Justiça Federal anula lei que reduzia área de proteção em Cajueiro da Praia


A Justiça Federal suspendeu os efeitos da lei estadual que reduzia a área de proteção ambiental do Monumento Natural Estadual das Itans, localizado em Cajueiro da Praia, Litoral do Piauí. Na liminar, proferida no dia 12 de janeiro, o juiz Flávio Ediano Hissa Maia determina a paralisação imediata de quaisquer atividades ou obras potencialmente degradadoras na área, e obriga o Estado do Piauí a fiscalizar o local.

O magistrado atendeu a pedido do Ministério Público Federal (MPF). O órgão ministerial havia alegado que a mudança promovida pela Lei Estadual nº 8.588/2025 viola o princípio da proibição do retrocesso socioambiental, ao reduzir os níveis de proteção naquela área.

Na decisão, o juiz ressaltou que a redução da tutela ambiental sem suporte científico coloca em risco a integridade de atributos ecológicos únicos, como o berçário do peixe-boi-marinho, espécie ameaçada de extinção. A decisão destacou ainda que a unidade de conservação estadual está sobreposta à unidade federal APA Delta do Parnaíba e situada em terras da União, o que exige um regime protetivo rigoroso.

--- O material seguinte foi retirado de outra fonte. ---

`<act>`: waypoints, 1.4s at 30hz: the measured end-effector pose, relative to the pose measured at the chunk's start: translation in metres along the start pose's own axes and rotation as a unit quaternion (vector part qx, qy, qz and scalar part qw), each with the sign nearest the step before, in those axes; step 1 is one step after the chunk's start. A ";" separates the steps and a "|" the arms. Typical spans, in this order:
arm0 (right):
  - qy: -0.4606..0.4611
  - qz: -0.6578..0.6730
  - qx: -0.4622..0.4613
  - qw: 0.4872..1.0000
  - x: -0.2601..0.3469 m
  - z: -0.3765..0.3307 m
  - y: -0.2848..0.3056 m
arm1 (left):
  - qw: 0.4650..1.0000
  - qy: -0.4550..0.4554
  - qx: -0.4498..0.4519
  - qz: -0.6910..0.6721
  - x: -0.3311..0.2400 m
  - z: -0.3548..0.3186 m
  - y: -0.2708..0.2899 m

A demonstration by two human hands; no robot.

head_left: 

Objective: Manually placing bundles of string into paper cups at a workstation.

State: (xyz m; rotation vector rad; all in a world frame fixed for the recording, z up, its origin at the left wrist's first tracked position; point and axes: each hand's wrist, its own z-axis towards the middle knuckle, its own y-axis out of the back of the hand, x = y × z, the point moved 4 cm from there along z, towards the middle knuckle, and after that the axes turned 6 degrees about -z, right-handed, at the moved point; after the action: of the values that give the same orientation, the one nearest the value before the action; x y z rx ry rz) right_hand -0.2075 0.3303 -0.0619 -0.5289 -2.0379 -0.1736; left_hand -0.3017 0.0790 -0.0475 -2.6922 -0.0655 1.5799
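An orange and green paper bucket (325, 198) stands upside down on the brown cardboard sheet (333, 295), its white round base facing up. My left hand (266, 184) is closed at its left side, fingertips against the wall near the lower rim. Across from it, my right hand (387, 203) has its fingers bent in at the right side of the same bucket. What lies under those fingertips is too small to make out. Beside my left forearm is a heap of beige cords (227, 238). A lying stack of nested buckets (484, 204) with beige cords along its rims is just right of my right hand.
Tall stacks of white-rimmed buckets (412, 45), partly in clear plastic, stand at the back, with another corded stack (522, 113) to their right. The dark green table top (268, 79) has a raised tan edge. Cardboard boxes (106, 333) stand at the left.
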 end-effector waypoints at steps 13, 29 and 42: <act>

“A norma impugnada esvaziou a função normativa e o reforço protetivo específico da unidade estadual, sobrepondo, de maneira redundante, uma APA estadual à APA federal do Delta do Parnaíba, já existente. Esse rebaixamento do regime jurídico não possui caráter meramente simbólico: implica redução das restrições administrativas incidentes sobre área reconhecidamente singular, ampliando o espectro de usos e intervenções potencialmente incompatíveis com a preservação integral dos atributos ambientais que motivaram a criação do Monumento Natural”, frisou o magistrado

Diante disso, o juiz determinou a conclusão do Plano de Manejo do Monumento Natural Estadual das Itans até 10 de março de 2027.

Até que o Plano de Maneja seja aprovado, fica proibida a realização de obras ou atividades que possam degradar a área, sendo permitidas apenas ações indispensáveis à sua conservação. O estado deverá fiscalizar o local, sob pena de multa de R$ 1 milhão em caso de descumprimento.